Keeping the crunch in Ontario apples
December 15, 2016 By Lilian Schaer AgInnovation Ontario
December 15, 2016, Simcoe, Ont – A newly developed technology could result in longer storage life for apples and better quality fruit when they come out of cold storage.
Apples have long been stored in low oxygen environments – called controlled atmosphere storage – to keep them fresher longer and allow Ontario apple growers to market fresh fruit all winter long and not just during the fall harvest season. But it’s never been possible to determine how low the oxygen levels for a specific variety can go before the fruit’s quality begins to suffer – until now.
SafePod measures apples’ response to atmospheric stress by monitoring their respiration rate while they are in storage, allowing storage operators to use the lowest safe oxygen concentration possible.
“Fruit respires using oxygen, just the way people do, and as you lower the oxygen level in their storage environment, they become stressed,” explains Dr. Jennifer DeEll, the fresh market quality specialist for horticultural crops with the Ontario Ministry of Agriculture, Food and Rural Affairs (OMAFRA).

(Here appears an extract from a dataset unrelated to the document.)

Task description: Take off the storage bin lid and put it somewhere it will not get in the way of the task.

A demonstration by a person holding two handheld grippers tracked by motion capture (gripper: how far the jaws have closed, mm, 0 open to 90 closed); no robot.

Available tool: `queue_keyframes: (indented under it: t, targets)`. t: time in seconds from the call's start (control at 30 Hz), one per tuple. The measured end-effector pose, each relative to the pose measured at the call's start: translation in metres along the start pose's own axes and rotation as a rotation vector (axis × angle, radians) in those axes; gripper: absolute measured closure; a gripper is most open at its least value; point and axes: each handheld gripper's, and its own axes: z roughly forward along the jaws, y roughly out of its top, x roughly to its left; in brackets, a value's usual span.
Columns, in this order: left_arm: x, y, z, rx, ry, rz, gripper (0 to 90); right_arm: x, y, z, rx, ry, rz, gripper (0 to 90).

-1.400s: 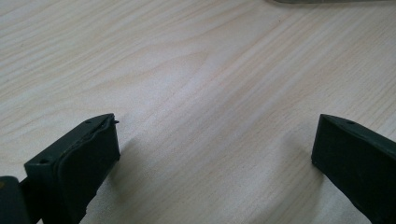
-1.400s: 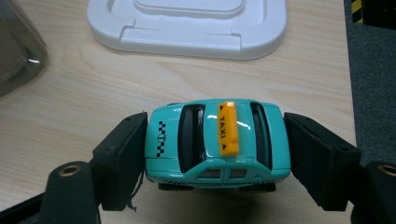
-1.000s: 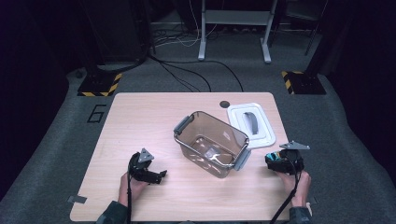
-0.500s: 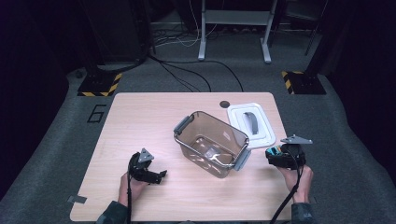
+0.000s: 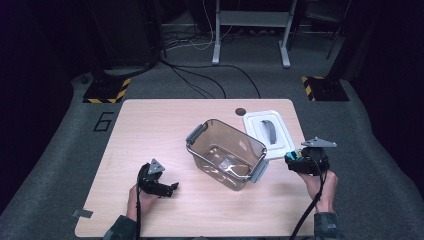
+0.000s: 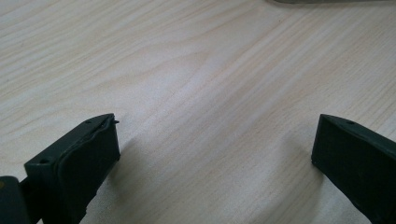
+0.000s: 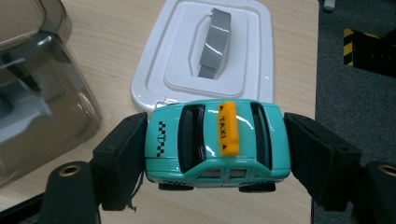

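Note:
A teal toy taxi [image 7: 217,142] with a yellow roof sign is clamped nose and tail between the jaws of my right gripper [image 7: 215,154], lifted off the table. In the high view the right gripper [image 5: 300,161] holds the toy taxi [image 5: 294,156] at the table's right edge, just right of a clear smoky plastic bin [image 5: 226,153] with grey latches. The bin's white lid [image 5: 267,131], grey handle up, lies flat behind it; the lid [image 7: 210,51] also sits past the taxi. My left gripper [image 5: 165,188] rests low at the front left, jaws wide apart over bare wood [image 6: 210,93].
The wooden table [image 5: 150,125] has a dark round hole [image 5: 240,111] near its back edge. A piece of tape [image 5: 81,214] marks the front left corner. Grey carpet, cables and black-yellow floor blocks [image 5: 106,91] surround the table.
My right gripper has risen with the toy taxi and drifted slightly toward the back. The left gripper has stayed where it was.

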Motion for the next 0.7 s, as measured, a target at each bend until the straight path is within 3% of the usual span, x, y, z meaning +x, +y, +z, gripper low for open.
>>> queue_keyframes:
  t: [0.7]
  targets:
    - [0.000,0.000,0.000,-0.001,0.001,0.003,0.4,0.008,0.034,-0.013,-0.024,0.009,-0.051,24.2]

“At their breaking point, when they can’t tolerate the low oxygen level any more, they switch to anaerobic respiration, which is fermentation,” she says. “You want to be able to get that oxygen level as low as possible while still maintaining safe levels because the lower the oxygen, the firmer the fruit and the better the quality.”

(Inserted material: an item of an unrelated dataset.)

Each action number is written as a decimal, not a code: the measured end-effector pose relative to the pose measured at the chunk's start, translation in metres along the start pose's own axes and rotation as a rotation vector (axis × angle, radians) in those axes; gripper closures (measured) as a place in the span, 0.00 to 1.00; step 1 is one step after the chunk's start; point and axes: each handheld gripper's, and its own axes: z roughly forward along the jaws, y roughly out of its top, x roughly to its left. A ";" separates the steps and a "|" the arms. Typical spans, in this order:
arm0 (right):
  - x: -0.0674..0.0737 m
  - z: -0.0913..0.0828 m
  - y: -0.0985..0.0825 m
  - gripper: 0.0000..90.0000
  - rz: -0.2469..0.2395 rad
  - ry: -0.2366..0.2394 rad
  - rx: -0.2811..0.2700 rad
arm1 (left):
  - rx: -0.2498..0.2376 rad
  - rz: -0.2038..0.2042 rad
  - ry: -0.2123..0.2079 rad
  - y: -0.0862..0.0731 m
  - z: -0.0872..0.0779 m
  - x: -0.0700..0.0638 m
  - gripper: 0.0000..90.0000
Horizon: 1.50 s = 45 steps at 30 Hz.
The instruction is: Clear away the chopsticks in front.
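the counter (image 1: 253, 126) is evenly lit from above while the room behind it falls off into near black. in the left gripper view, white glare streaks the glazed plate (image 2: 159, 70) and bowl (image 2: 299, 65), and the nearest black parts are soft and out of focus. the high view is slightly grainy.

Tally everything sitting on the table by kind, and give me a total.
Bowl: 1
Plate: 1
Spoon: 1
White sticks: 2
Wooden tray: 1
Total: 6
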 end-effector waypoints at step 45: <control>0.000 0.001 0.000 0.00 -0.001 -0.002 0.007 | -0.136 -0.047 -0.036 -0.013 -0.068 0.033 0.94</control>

An in-storage oxygen concentration of two to three per cent has been standard in the Ontario apple industry for many years, the lowest level that is considered safe for all apple varieties.
SafePod is a small unit that can be filled with four bushels of apples and placed into a large commercial storage amongst the other bins of apples. It lets storage operators measure the actual respiration of the fruit inside the unit by giving a reading of both oxygen and carbon dioxide levels, which together result in a respiration quotient that can indicate when the apples are becoming stressed.
DeEll has been testing SafePod with Empire apples in collaboration with the Ontario Apple Growers, the Norfolk Fruit Growers’ Association and SafePod’s manufacturer, Storage Control Systems of Michigan.
“We could get down to 0.6 per cent oxygen with the Empires in our study and they were fine,” says DeEll.
Levels can be established annually by the storage operator specific to the crop, growing season, variety and even the orchard the apples come from.
“Adding a month or two to storage of apples can really boost the domestic supply of local apples and help ensure they are firm and crunchy when they come out of storage and go to market,” says DeEll.
The three-year research project, which just wrapped up, was supported in part through Growing Forward 2, a federal-provincial-territorial initiative.